Exercise brief: Line by line, write out the material exactly.

Source material:

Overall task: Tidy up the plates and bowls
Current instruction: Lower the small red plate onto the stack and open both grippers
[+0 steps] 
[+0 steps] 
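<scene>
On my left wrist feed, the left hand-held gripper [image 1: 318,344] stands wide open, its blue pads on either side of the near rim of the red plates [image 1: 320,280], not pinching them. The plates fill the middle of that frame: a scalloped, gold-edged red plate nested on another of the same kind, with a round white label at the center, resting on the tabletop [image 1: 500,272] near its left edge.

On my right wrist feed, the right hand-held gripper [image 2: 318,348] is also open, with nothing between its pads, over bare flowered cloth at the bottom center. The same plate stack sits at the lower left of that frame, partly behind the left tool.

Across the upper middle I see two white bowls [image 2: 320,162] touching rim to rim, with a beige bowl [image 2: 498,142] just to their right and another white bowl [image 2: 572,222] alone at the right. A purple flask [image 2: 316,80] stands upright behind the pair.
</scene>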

Response to this exercise:
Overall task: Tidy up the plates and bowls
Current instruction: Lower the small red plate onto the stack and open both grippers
[+0 steps] 
[+0 steps] 
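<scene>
On my left wrist feed, the left hand-held gripper [image 1: 318,344] stands wide open, its blue pads on either side of the near rim of the red plates [image 1: 320,280], not pinching them. The plates fill the middle of that frame: a scalloped, gold-edged red plate nested on another of the same kind, with a round white label at the center, resting on the tabletop [image 1: 500,272] near its left edge.

On my right wrist feed, the right hand-held gripper [image 2: 318,348] is also open, with nothing between its pads, over bare flowered cloth at the bottom center. The same plate stack sits at the lower left of that frame, partly behind the left tool.

Across the upper middle I see two white bowls [image 2: 320,162] touching rim to rim, with a beige bowl [image 2: 498,142] just to their right and another white bowl [image 2: 572,222] alone at the right. A purple flask [image 2: 316,80] stands upright behind the pair.
</scene>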

The output for this exercise is complete.